Your assignment:
Look through the listing below for the word "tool" and copy every line where it occurs.

Data shown:

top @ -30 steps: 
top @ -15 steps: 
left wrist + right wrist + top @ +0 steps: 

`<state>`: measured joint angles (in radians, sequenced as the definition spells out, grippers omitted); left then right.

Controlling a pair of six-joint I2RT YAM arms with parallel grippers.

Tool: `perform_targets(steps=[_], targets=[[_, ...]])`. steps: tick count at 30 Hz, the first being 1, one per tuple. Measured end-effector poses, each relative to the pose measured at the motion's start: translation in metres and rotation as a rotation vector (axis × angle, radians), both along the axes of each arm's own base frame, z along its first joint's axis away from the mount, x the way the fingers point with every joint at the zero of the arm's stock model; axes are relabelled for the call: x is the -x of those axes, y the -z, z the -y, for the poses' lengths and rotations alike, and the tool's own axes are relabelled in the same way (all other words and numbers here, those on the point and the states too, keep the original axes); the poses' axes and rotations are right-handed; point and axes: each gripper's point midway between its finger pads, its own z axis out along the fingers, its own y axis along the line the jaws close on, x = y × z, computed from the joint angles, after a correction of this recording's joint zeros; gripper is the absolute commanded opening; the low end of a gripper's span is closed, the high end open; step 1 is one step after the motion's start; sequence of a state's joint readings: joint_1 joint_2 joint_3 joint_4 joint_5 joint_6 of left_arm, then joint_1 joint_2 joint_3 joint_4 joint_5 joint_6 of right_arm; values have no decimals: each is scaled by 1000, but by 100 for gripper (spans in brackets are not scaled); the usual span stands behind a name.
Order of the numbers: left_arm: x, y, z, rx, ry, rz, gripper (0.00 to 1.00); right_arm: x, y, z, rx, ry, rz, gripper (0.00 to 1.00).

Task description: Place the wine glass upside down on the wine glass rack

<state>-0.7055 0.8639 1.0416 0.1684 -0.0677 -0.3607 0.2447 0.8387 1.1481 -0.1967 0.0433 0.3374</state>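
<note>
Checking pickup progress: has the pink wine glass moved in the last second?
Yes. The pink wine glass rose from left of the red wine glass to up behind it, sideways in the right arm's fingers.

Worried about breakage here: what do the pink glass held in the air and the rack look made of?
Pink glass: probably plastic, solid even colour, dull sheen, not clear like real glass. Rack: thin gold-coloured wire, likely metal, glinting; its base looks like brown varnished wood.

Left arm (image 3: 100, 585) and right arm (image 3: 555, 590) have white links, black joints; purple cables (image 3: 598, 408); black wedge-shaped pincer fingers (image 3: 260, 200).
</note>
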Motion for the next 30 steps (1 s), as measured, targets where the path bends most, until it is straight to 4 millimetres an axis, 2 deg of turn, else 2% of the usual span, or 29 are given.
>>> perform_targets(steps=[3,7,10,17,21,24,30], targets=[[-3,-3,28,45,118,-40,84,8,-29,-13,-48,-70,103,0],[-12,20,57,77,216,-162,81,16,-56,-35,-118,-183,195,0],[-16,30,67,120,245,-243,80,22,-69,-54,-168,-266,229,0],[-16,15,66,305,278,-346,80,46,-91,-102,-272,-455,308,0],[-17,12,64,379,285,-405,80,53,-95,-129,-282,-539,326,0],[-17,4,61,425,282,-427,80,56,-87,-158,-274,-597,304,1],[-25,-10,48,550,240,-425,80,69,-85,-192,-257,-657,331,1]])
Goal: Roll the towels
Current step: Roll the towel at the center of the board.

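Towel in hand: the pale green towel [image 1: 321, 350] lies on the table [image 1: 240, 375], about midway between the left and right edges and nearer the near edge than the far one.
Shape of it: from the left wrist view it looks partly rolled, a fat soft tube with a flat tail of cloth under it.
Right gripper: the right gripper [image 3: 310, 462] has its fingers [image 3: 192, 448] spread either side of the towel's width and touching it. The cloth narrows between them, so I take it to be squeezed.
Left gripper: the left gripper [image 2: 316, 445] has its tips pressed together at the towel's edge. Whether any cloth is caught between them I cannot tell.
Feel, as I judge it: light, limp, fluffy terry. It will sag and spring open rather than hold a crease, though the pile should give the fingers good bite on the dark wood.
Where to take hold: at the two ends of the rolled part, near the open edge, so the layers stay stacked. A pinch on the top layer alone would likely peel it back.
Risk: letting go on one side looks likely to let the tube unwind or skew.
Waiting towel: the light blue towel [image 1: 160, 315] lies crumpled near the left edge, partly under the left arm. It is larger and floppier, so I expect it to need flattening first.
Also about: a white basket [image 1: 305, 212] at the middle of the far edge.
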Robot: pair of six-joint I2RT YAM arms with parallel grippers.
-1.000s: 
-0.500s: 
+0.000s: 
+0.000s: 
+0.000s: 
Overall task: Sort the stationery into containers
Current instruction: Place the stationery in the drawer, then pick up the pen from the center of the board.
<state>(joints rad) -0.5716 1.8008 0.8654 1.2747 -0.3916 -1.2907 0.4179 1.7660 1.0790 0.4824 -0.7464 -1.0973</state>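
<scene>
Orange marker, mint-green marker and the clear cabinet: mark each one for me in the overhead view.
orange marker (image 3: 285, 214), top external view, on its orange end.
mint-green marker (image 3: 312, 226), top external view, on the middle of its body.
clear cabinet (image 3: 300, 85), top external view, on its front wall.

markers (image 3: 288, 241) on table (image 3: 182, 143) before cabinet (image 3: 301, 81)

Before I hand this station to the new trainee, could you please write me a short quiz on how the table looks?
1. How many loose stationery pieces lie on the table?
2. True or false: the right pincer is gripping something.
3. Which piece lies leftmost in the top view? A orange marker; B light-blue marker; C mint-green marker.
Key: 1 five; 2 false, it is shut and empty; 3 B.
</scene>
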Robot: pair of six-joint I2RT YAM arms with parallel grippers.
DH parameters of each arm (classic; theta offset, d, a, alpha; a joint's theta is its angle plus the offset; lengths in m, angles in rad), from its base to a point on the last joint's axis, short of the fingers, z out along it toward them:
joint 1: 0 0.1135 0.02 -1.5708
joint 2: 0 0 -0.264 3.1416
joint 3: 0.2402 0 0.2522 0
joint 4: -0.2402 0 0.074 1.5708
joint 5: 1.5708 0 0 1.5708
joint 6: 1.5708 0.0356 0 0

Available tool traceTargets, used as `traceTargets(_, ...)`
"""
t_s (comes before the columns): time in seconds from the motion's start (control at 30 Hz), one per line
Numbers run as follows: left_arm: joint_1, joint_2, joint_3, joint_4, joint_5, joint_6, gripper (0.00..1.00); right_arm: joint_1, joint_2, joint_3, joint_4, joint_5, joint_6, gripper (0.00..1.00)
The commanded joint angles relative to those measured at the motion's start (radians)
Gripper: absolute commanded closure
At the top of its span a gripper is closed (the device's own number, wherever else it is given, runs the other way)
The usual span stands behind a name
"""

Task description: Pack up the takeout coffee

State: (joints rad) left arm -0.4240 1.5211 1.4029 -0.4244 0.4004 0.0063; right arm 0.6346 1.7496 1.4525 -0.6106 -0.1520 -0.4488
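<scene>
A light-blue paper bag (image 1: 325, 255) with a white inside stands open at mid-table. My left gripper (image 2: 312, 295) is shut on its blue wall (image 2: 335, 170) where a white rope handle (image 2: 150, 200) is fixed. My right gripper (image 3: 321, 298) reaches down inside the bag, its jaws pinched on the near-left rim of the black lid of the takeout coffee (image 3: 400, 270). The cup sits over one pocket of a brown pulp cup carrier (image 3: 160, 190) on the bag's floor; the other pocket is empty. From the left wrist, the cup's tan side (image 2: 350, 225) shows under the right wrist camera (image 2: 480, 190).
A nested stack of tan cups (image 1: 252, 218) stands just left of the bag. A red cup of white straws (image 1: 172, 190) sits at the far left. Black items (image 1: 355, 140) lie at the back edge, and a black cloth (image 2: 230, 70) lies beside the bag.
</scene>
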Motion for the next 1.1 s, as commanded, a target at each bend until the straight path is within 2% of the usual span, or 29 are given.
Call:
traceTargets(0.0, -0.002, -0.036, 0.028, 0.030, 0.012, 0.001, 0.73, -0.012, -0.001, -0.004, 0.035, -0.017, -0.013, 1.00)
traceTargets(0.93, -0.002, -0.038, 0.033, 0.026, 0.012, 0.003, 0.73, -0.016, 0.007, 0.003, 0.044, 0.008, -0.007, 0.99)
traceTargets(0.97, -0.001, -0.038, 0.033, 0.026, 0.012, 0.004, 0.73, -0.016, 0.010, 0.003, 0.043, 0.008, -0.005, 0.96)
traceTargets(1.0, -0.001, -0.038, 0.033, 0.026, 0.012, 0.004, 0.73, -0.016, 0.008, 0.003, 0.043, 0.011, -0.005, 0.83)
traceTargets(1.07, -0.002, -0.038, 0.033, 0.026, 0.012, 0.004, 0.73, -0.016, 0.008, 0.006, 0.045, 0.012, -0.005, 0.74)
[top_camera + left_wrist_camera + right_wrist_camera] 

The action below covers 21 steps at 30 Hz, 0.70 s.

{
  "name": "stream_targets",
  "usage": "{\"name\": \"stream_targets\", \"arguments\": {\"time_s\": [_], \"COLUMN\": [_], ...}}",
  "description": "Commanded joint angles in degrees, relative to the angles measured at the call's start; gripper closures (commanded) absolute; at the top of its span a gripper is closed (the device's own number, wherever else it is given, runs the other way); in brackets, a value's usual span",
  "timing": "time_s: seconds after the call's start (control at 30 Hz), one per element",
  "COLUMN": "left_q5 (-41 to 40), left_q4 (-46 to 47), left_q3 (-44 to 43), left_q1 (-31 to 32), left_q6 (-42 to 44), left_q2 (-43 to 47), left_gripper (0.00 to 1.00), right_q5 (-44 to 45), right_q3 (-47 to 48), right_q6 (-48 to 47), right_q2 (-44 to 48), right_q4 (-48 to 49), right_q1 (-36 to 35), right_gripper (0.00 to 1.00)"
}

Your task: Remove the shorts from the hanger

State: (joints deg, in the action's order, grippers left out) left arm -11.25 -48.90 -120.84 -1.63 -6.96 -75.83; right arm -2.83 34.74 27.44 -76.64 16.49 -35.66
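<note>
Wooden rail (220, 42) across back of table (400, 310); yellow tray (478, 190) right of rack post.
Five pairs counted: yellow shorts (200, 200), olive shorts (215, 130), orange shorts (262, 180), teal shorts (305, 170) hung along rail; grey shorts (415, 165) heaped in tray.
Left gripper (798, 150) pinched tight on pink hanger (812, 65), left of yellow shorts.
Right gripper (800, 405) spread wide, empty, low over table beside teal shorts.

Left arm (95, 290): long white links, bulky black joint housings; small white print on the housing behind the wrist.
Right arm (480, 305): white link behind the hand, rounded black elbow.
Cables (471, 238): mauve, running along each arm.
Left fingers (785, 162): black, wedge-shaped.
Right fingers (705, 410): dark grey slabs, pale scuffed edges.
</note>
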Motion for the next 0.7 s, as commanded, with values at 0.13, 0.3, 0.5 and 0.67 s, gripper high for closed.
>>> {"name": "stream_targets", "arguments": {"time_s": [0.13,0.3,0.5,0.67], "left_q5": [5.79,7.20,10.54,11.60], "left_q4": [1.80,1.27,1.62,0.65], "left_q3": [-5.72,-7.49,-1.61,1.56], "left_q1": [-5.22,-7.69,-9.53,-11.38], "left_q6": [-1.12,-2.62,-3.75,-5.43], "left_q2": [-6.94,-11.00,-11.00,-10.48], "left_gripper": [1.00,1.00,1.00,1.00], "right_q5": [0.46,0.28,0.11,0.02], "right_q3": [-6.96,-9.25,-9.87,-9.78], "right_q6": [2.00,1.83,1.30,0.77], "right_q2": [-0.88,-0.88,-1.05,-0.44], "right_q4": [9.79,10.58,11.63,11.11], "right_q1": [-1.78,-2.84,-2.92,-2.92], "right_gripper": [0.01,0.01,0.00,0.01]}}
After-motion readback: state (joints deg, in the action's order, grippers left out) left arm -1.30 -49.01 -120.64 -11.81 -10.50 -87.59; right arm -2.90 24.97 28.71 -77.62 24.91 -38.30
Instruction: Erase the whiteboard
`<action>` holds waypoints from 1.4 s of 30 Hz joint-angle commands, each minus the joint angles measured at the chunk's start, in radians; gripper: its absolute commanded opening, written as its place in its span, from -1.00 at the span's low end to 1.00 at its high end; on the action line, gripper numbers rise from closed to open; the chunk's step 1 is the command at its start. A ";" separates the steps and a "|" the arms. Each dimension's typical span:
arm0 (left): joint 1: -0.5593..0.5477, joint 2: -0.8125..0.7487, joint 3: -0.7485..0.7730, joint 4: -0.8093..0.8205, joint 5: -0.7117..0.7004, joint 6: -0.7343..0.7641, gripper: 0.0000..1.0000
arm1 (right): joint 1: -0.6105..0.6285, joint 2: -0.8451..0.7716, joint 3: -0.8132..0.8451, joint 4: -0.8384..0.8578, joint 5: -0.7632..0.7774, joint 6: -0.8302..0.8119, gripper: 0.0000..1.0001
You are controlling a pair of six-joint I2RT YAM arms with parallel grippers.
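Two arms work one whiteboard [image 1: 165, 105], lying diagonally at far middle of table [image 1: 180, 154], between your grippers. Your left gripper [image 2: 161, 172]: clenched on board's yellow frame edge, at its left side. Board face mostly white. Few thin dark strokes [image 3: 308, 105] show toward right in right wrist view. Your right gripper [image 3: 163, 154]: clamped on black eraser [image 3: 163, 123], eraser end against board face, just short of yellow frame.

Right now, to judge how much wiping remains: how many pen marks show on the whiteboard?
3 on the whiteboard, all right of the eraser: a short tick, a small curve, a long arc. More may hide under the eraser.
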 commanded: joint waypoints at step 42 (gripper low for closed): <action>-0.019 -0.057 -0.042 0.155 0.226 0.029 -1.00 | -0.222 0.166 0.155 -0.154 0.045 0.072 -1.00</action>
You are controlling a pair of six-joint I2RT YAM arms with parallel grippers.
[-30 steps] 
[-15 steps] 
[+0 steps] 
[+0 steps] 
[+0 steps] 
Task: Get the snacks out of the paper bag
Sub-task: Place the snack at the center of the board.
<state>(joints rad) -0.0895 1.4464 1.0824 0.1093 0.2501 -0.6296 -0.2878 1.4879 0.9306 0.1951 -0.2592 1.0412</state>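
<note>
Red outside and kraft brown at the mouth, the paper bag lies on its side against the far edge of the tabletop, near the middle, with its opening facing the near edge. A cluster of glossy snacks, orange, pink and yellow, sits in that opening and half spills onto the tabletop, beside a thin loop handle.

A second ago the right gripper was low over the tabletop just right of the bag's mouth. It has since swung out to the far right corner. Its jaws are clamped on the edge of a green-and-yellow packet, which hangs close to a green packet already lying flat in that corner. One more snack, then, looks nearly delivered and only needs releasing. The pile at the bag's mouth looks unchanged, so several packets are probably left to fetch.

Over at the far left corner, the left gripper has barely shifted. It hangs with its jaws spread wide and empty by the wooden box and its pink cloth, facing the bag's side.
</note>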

Expected output:
Tool: `perform_targets(steps=[_], targets=[[_, ...]])`. steps: tick count at 30 Hz, the first being 1, one per tuple. Measured end-effector poses, each relative to the pose measured at the motion's start: translation in metres and rotation as a rotation vector (axis × angle, radians), both along the axes of each arm's own base frame, z along its first joint's axis away from the mount, x the way the fingers point with every joint at the zero of the arm's stock model; axes are relabelled for the call: x is the -x of those axes, y the -z, z the -y, for the poses' lengths and rotations alike, and the tool's own axes are relabelled in the same way (all other words and numbers here, those on the point and the states too, keep the original axes); the poses' axes and rotations are right-handed; point and axes: each gripper's point midway between its finger pads, its own z axis out along the fingers, its own y axis along the line the jaws close on, x = y × z, computed from the joint angles, after a correction of this recording's joint zeros; gripper is the absolute commanded opening; the low end of a gripper's span is closed, the high end open; step 1 is one step after the motion's start; sequence of a state's joint readings: joint_1 joint_2 joint_3 joint_4 joint_5 joint_6 of left_arm, then joint_1 joint_2 joint_3 joint_4 joint_5 joint_6 of right_arm; values have no decimals: each is scaled by 1000, but by 100 for gripper (spans in brackets are not scaled); the usual span stands behind a name.
Available tool traceTargets, used as `traceTargets(_, ...)`

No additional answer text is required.